WHAT YOU ARE ASKED TO DO
Reproduce every line below exactly as written; do not include the images.

• • • • •

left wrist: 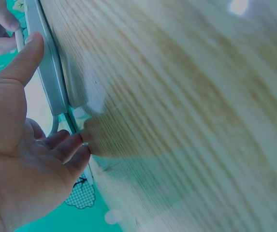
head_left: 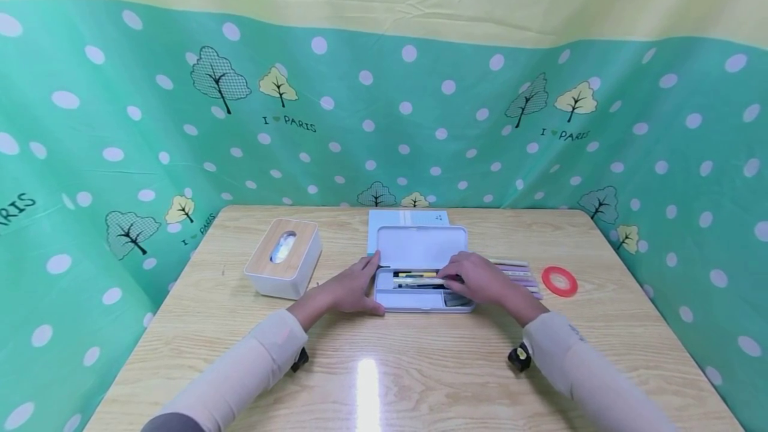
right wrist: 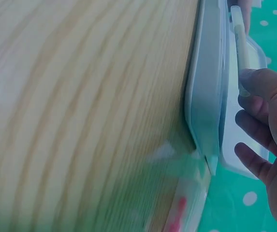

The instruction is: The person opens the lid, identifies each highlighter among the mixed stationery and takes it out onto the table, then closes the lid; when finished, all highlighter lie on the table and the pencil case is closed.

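Observation:
A white pencil case [head_left: 414, 310] lies on the table with its lid [head_left: 423, 246] tipped back. Inside it are several pens and pencils [head_left: 414, 275] and a dark grey item [head_left: 456, 299] in the front right compartment. My left hand [head_left: 351, 287] rests at the case's left end, thumb near the front corner and fingers spread toward the hinge; it also shows in the left wrist view [left wrist: 27, 150]. Above the case my right hand [head_left: 475, 276] pinches a pale pen [right wrist: 241, 46] between thumb and forefinger, its other fingers loosely bent.
Several light purple pens [head_left: 521, 273] lie right of the case, partly behind my right hand. Beyond them is a red tape roll [head_left: 548, 279]. A tissue box [head_left: 273, 283] with a wooden top stands at left. Behind the lid lies a light blue notebook [head_left: 408, 218], near the curtain.

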The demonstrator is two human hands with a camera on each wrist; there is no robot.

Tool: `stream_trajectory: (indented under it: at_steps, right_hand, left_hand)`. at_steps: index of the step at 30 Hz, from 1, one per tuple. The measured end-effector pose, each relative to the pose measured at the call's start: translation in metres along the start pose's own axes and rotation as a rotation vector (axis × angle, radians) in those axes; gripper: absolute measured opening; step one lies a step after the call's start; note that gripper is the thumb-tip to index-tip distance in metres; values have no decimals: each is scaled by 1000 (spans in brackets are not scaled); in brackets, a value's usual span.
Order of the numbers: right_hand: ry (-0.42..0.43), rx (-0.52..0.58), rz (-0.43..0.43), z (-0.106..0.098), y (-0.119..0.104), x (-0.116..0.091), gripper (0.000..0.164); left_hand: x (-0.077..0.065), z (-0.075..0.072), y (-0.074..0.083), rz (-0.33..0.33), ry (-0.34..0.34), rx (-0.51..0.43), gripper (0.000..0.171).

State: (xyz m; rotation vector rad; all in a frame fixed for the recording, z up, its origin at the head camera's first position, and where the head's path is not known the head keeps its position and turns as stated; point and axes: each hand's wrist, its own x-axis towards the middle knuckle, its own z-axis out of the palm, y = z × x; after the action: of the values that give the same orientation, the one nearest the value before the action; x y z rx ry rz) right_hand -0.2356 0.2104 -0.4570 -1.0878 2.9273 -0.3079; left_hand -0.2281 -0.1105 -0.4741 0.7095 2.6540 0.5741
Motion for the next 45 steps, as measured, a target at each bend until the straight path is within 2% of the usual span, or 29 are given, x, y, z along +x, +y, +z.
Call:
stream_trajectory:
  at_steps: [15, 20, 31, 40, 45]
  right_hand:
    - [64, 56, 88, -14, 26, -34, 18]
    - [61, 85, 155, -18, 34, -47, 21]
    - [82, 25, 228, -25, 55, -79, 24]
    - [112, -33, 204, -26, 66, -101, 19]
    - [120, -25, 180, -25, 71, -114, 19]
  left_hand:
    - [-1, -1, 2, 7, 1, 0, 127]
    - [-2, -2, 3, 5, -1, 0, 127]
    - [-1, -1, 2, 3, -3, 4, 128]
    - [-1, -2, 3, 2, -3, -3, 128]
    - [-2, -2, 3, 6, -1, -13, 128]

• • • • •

ANSWER TO THIS TASK
left wrist: 
head_left: 
right wrist: 

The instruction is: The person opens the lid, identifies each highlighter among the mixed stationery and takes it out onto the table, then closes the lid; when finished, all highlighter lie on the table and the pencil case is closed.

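Observation:
A white pencil case [head_left: 414, 310] lies on the table with its lid [head_left: 423, 246] tipped back. Inside it are several pens and pencils [head_left: 414, 275] and a dark grey item [head_left: 456, 299] in the front right compartment. My left hand [head_left: 351, 287] rests at the case's left end, thumb near the front corner and fingers spread toward the hinge; it also shows in the left wrist view [left wrist: 27, 150]. Above the case my right hand [head_left: 475, 276] pinches a pale pen [right wrist: 241, 46] between thumb and forefinger, its other fingers loosely bent.
Several light purple pens [head_left: 521, 273] lie right of the case, partly behind my right hand. Beyond them is a red tape roll [head_left: 548, 279]. A tissue box [head_left: 273, 283] with a wooden top stands at left. Behind the lid lies a light blue notebook [head_left: 408, 218], near the curtain.
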
The demonstrator is two human hands with a camera on each wrist; there is no robot.

Tool: `stream_trajectory: (indented under it: at_steps, right_hand, left_hand)`. at_steps: index of the step at 30 Hz, from 1, one per tuple. The measured end-effector pose, each relative to the pose measured at the call's start: translation in metres along the start pose's own axes and rotation as a rotation vector (axis × angle, radians) in those axes; gripper: absolute measured opening; step one lies a step after the call's start; note that gripper is the thumb-tip to index-tip distance in metres; values have no decimals: each is scaled by 1000 (spans in brackets are not scaled); in brackets, a value's usual span.
Order of the numbers: right_hand: ry (-0.42..0.43), rx (-0.52..0.58), rz (-0.43..0.43), z (-0.106..0.098), y (-0.119..0.104), x (-0.116..0.091), gripper (0.000..0.164); left_hand: x (-0.077..0.065), z (-0.075..0.072), y (-0.074..0.083), rz (-0.33..0.33), ry (-0.34..0.34), rx (-0.51..0.43), gripper (0.000..0.171).

State: (xyz m; rotation vector rad; all in a frame fixed for the recording, z up, its origin at the head camera's first position, and where the head's path is not known the head keeps its position and turns as stated; point and axes: each hand's wrist, its own x-axis towards the middle knuckle, its own z-axis out of the palm, y = z × x; after the action: of the values that give the same orientation, the one nearest the value before the action; x y z rx ry rz) right_hand -0.2356 0.2104 -0.4570 -1.0878 2.9273 -0.3079; left_hand -0.2281 -0.1105 -0.4741 0.7095 2.6540 0.5741
Motion for the next 45 steps, as measured, a target at each bend until the straight path is within 2% of the usual span, or 29 are given, x, y, z along +x, +y, +z.
Call:
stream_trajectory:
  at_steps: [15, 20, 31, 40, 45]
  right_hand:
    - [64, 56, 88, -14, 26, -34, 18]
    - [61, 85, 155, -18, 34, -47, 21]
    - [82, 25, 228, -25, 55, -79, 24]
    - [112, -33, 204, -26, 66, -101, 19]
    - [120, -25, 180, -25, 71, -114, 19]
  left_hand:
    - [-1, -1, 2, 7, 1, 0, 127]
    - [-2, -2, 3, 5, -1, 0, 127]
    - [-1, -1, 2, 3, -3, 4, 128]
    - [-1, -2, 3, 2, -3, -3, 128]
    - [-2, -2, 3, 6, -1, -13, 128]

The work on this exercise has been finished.